The grooves are feet-friendly, the storytelling soulful – some of it inspired by Euan’s long-term love affair with Cambodia – and the vibe is reflected right here in his blossoming studio. “What I was always trying to get at through the band is that feeling of unlocking ourselves and the audience into new experiences, new release and positive vibes. Coming here and taking it right back to basic stuff – getting up the courage to perform – you realise that unlocking is actually much simpler than doing a big gig and having a famous band and getting a hit record. That’s actually quite far removed from the heart of what that process is.
“My whole experience of recording, almost, is committing to spending a lot of money and a lot of stress and a lot of rushing around. Going to the studio and knowing you’re paying $500, $800 a day. The whole point of you being there – to express yourself and to give the best possible version of your song – is sort of put to one side and you’re just going through the ropes.
“A Hundred Different Lives was recorded in a big studio and had that pressure always around it.
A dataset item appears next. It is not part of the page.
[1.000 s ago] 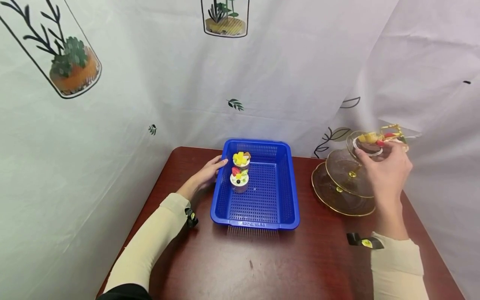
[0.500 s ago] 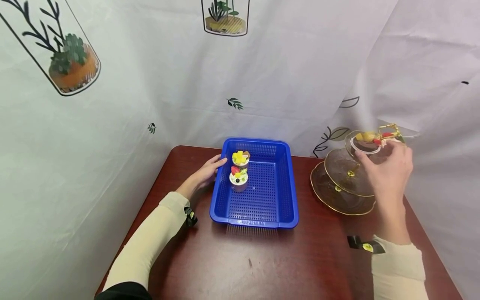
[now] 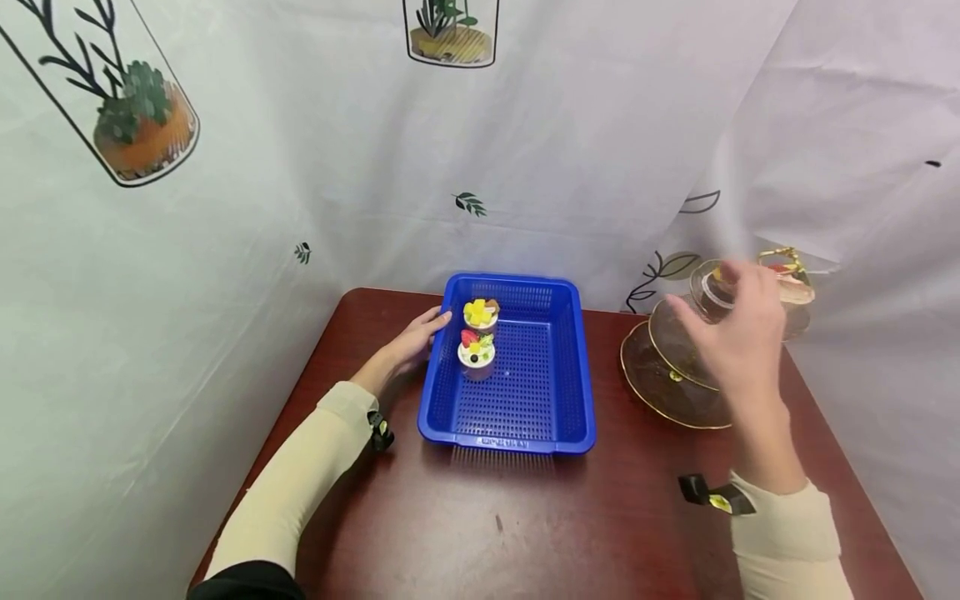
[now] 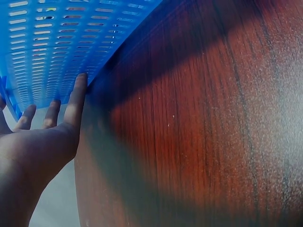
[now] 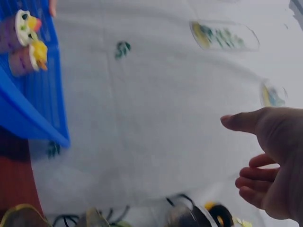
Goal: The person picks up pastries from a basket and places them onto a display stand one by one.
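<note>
My left hand [image 3: 411,342] grips the left rim of a blue plastic basket [image 3: 517,392], thumb over the edge; in the left wrist view its fingers [image 4: 75,104] lie along the perforated outer wall. Inside the basket, at its left side, stand two dessert cups, one topped with mixed fruit [image 3: 477,354], the other with yellow cubes [image 3: 481,314]. My right hand [image 3: 744,342] is in the air before a three-tier glass stand [image 3: 671,400], thumb and fingers spread, holding nothing. On its top tier sit a dark, white-rimmed dessert [image 3: 715,289], partly hidden by the hand, and a cake slice [image 3: 795,289].
Everything stands on a dark red wooden table [image 3: 495,533]. A white cloth [image 3: 375,150] printed with plants hangs behind and along both sides. The gold-edged tiers stand at the table's right, a short way from the basket.
My right hand has let go of the dark, white-rimmed dessert on the top tier and moved left, its fingers opening. The left hand and basket stay in place.
</note>
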Tool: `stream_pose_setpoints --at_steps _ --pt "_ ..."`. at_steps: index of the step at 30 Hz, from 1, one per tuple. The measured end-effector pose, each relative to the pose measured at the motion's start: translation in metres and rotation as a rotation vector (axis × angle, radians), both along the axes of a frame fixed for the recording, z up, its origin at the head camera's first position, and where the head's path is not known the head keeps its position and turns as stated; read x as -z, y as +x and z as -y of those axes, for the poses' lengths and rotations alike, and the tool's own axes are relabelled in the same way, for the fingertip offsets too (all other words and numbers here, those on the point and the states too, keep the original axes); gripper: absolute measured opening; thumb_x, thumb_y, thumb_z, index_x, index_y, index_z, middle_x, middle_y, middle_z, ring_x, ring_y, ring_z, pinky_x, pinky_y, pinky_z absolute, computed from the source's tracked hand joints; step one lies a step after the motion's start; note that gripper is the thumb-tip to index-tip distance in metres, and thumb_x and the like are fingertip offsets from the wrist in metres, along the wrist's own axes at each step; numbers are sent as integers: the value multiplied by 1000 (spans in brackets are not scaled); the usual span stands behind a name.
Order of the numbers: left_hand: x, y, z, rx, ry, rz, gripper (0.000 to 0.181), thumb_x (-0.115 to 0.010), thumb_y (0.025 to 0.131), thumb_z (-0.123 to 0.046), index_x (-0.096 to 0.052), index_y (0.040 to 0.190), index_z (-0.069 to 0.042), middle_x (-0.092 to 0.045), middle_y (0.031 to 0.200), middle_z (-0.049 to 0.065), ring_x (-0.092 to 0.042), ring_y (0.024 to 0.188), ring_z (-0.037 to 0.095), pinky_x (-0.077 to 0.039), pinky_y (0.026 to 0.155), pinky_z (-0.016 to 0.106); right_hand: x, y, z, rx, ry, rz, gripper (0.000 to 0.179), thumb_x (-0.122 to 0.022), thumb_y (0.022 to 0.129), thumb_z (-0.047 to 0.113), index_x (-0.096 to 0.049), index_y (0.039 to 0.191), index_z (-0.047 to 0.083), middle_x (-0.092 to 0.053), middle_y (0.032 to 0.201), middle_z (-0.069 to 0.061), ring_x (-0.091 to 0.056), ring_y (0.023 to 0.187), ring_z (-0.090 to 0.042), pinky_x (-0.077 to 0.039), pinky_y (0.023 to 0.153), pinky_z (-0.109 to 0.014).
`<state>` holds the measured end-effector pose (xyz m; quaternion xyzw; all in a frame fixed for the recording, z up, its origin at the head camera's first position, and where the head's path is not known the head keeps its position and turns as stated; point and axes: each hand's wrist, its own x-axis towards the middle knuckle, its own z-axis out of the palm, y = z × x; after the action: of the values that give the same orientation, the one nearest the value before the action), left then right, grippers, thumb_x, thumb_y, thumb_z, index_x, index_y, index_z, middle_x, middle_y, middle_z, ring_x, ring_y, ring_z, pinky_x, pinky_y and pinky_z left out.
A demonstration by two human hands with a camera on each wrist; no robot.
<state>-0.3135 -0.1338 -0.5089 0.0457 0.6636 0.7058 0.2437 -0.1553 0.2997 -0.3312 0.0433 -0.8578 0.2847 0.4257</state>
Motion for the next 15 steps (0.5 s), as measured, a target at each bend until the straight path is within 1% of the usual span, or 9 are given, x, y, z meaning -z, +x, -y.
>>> stream_pose_setpoints --at_steps 2,6,10,13,15 --pt "-1 0 -1 -4 -5 -4 61 -51 112 -46 -35 164 -19 -58 147 20 -69 112 25 -62 90 45 3 -6 10 -73 32 7 70 -96 76 19 -62 130 -10 -62 120 -31 -56 115 -46 -44 96 -59" --pt "-1 1 -2 -13 -11 -8 62 -48 113 -47 -33 165 -17 -56 148 22 -68 113 25 -62 88 42 14 -21 34 -212 66 86 72 -95 78 22 -61 132 -10 -62 123 -29 -57 117 -44 -44 100 -58" --pt "-1 3 -2 -15 -25 -12 66 -46 112 -50 -28 167 -16 -52 154 21 -64 125 31 -60 95 45 30 -34 62 -321 89 204 74 -95 80 27 -60 135 -9 -61 126 -26 -59 118 -42 -47 102 -57" --pt "-2 4 -3 -15 -44 -18 70 -44 112 -52 -23 169 -16 -50 157 20 -59 132 34 -58 100 48 44 -43 82 -397 75 304 77 -94 82 30 -58 138 -7 -61 130 -24 -60 118 -40 -51 101 -56" --pt "-3 5 -4 -19 -50 -20 71 -44 112 -52 -22 169 -16 -49 157 20 -59 133 34 -57 101 48 52 -49 94 -446 38 381 78 -93 84 33 -57 141 -6 -61 133 -23 -61 119 -40 -52 102 -55"
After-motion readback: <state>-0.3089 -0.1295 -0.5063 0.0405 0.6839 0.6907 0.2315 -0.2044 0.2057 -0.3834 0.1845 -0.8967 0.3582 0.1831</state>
That was also the one Darren Percival produced. He’s now famous in Australia because he came second in The Voice. He’s truly amazing and I really felt like he foregrounded the meaning of each song: ‘Let’s get into this space. What does it mean? Let’s get into the emotion before the technicalities.’ That was a bit of an eye opener, but it was still in this context of stress and money and time, so we recorded our last album, Everything to Everyone, in our little home studio in Brisbane and it was so much better – more relaxed, because it was our time and our agenda in our space. That’s the kind of philosophy I want to replicate here at Ragamuffin House.”
From shrill horns emulating the trumpeting of a lumbering pachyderm on the upbeat reggae of Monkeys And Elephants to the haunting melancholy of In The Morning, The Rooftops’ most Cambodia-centric songs form the core of their set list for The Village, with a smattering of other material, new and old. “In previous albums I’ve tried to approach bigger issues that aren’t my issues, including stuff about Cambodia. Big things, like war. Everything to Everyone was definitely more personal: relationships; self-realisation.”
WHO: The Rooftops
WHAT: The grooves are feet-friendly, the storytelling soulful
WHERE: The Village, #1 Street 360
WHEN: 7pm May 5
WHY: The sort of uplifting dancing-barefoot-in-the-streets sound only those who grew up on sun-drenched coastlines can create
Lest We Forget
Clean Dirt
We built it in the jungle
So if we go the jungle will grow
If they come searching
Only we will know
We’ll wait a thousand seasons
When the trouble’s gone maybe we’ll forget
To remember
Maybe that’s the best the gods can get
“It’s about leaving Angkor Wat to the jungle; about trying to understand what it would have been like as a worker building this thing. Why are they building it? It’s not for the gods. It’s reducing it to a single lifetime: they built it and then they had to flee when the Thais were coming and the capital was moved. You know what? It’s better to leave it to the jungle. ‘We built it for our own reasons: not for the king, not for national sovereignty. We built it out of a sense of devotion to our own gods and our own families. And you know what? It’s better in the jungle; better than having all these tourists crawling over it.’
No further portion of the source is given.